TBAP New Horizons AP Academy

At TBAP New Horizons Alternative Provision Academy in Warrington, Cheshire, which serves four to 16 year olds with

Hannah with staff who have supported her

social, emotional and mental health needs, Hannah Bromley wowed her teachers with two grade 9s in English literature and religious studies, an 8 in history, a 7 in English language, a 6 in maths, and 3 As in science (taken in 2017), media, and health and social care.

Sixteen-year-old Hannah has been at the TBAP academy since year 9 and only just received her Education, Health and

Care Plan a few weeks ago. She has worked through a  number of challenges including medical concerns and mental health issues.

Samantha Rigby-White, head of school at TBAP New Horizons AP Academy, praised Hannah for her ongoing hard work and dedication.

“She has had lots of challenges but has really worked so hard with staff to get to a point where she could manage the anxiety and get through. It really paid off yesterday. We were all stood sobbing!”

Hannah told Schools Week: “I cannot explain the happiness and pride that I feel. Even a week later I still have to check my results once a day to make sure I haven’t read them wrong.

“All the hard work, not just academically but emotionally too, has paid off. Just two years ago I could have never imagined completing my exams when I had been out of school for the best part of three years. My gratitude towards the staff at New Horizons will be eternal and they will always have a special place in my heart. They are amazing.”

 

A challenge to Damian Hinds

Finally, one pupil bravely spoke out to challenge education secretary Damian Hinds to recognise that exam success doesn’t have to be a grade four or above.
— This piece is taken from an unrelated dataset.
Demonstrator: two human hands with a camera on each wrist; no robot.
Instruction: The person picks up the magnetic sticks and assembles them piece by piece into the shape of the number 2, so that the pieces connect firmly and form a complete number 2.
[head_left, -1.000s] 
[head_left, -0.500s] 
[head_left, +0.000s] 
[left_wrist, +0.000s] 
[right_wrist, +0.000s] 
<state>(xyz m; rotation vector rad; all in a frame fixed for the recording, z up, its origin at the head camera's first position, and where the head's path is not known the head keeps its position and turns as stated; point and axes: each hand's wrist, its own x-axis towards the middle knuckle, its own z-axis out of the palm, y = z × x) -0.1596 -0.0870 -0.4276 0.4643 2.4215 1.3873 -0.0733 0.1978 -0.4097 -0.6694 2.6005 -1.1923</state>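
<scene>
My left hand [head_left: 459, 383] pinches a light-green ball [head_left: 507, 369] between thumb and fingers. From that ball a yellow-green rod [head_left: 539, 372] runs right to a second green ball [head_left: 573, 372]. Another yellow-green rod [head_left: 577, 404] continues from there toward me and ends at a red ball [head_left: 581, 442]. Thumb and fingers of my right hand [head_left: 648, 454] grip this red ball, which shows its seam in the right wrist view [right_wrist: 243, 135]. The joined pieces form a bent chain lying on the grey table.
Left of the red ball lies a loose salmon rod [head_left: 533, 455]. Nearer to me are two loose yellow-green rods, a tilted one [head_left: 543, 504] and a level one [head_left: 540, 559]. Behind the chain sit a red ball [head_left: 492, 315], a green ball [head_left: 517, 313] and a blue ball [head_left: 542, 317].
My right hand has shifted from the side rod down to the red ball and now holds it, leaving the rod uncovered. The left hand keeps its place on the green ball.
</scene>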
Ellie Chick published a video on her mother’s Twitter field to show that any pupil who has put the time and effort in should be proud of their achievements.

Ellie is now 17-years-old, having been held back a year earlier in her education. She is a talented gymnast who has competed at a national level, but has found school a challenge.

She studies at St Andrews School, a small, non-selective independent school in Bedford, which she moved to from the state system for additional support.

She took nine GCSEs this year, in English language and literature, maths, combined science, physical education, ICT, food and art, and gained grades 1 to 3 in all of them. Her best result was her 3 in English literature, highlighting her love of reading.

Ellie addressed Hinds directly in the video: “33% of UK students got 1-3 grades. The government doesn’t see these grades as a pass. So now it’s hard for me to find any suitable courses. I believe this is wrong!”

She said she was proud of her results, adding: “Please don’t forget about the 33% like me in the education system, because we all have a variety of talents and just need an opportunity to use them!”

Her mother, Sarah Chick, a director of Education at Villiers Park Educational Trust, said it has been a great achievement for Ellie to take nine subjects, get through the exams and pass all of them.

“Ellie has shown real resilience,” she said. “She has kept going in spite of knockbacks and has shown so many personal skills.”

In the video Ellie gave a special shout-out to her teaching assistant Oona Bradshaw, for all her help. “She is the unsung hero in all of this,” Sarah Chick said.

Ellie is currently doing a level one gymnastics coaching qualifications and she hopes to go on to take a sports leadership apprenticeship in the future.